第110章 黒鉄の魚影
呼ばれた先は羽田空港。駐車場に入り止められる場所を探す。途中、見覚えのある黄色のビートルを見つけた。ナンバーも覚えているものと同じだし。
志保は無事だろうけどちゃんとこの目で見て確認したい。でも、あんな接し方をしたのだから怖がられるかもしれない。まだ心の整理がついてないのに追い討ちをかけられたら、結構きつい。
そのビートルから少し離れたところに空きを見つけて車を止めた。ベルモットに着いたことを連絡して、座席を倒した。ごろりと寝転んでため息をつく。目を手で覆って視界を遮った。
あの時、ジンの手を振り切ってピンガに連絡できていたら。何度そう考えただろう。でも、組織に戻る事はできなかっただろうし、ならあれでよかったのか……起きなかった未来をいくつも想像して、起きてしまった現実から目を逸らそうとする。
助手席側の窓がコンコン、と叩かれる。目を開くとベルモットがそこにいて、体を起こしながら座席を戻した。乗り込んできたベルモットの香水がふわりと香った。
『珍しいわね、着物なんて』
「そういう気分なのよ。おかしいかしら?」
『まさか。良く似合ってるわ』
シートベルトを締めて車をだした。
『どこまで?』
「ああ、えっと……」
ベルモットの滞在するホテルを確認し、そこへ向かっていく。途中、真正面から日光を浴びる道があって、その時視界の端にキラリと何かが光った。ちょうど信号で止まったので、その光るものに目を向けた。

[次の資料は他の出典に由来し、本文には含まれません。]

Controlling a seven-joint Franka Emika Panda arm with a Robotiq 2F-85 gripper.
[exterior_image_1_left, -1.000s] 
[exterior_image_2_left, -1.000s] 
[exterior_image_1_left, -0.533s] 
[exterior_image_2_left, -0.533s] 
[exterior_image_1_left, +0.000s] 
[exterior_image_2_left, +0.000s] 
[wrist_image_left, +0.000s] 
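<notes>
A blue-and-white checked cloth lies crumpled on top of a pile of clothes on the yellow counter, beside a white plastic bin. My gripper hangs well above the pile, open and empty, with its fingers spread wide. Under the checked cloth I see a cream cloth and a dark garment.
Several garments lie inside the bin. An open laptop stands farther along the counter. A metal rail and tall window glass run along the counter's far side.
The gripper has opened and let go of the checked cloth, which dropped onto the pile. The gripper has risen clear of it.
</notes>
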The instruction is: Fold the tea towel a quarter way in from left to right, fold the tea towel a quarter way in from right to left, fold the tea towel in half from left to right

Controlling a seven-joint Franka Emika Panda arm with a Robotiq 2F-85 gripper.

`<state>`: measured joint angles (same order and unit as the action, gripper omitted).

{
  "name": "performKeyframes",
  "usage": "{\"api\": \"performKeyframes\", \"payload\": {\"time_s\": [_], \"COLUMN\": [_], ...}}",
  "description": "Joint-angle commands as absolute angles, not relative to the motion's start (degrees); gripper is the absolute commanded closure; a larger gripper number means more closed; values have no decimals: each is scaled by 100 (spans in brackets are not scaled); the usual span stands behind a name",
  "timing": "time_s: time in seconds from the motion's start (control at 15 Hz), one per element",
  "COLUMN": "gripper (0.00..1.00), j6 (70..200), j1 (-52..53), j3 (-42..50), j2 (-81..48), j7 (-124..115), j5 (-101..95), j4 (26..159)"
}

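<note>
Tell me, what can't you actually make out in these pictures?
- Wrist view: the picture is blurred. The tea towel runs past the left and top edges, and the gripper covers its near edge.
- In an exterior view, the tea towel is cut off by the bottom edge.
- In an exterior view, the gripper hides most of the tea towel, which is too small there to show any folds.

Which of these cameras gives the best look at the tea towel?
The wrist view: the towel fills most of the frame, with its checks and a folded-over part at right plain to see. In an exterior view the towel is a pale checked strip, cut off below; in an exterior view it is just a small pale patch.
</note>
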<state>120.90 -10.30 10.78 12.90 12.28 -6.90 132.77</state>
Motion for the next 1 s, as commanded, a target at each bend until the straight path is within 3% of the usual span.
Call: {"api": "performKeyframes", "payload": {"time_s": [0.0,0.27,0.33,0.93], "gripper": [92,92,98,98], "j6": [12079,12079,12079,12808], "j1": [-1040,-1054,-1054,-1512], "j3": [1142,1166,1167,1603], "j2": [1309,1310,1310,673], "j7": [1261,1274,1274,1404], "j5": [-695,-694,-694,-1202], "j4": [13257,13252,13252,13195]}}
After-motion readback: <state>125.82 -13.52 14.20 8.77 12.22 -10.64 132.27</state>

ベルモットの着物を締める帯にキラキラと光るブローチ。イチョウを模しているという事は、彼女のお気に入りのフサエブランドのものだろう。生憎私はそのブランドのものは持っていないが、ベルモットが気に入るほどなら少し気になる。
『そのブローチ素敵ね。フサエブランドの新作?』
「……数量限定のね。情報を得るのが遅くてギリギリ間に合わなかったのよね」
『……ん?間に合わなかった?ならどうして?』
「最後の整理券を受け取った小さなレディが譲ってくれたのよ……赤みがかった茶髪の子がね」
そこまで言われれば嫌でもわかった。その小さなレディが志保で、彼女がベルモットにそのブローチの整理券を譲ったのだと。
『それが借りって事?』
「……さあ、なんの事かしら」
車が動き出すと、ベルモットは外を向いてしまった。これ以上何かを話す気はないのだろう。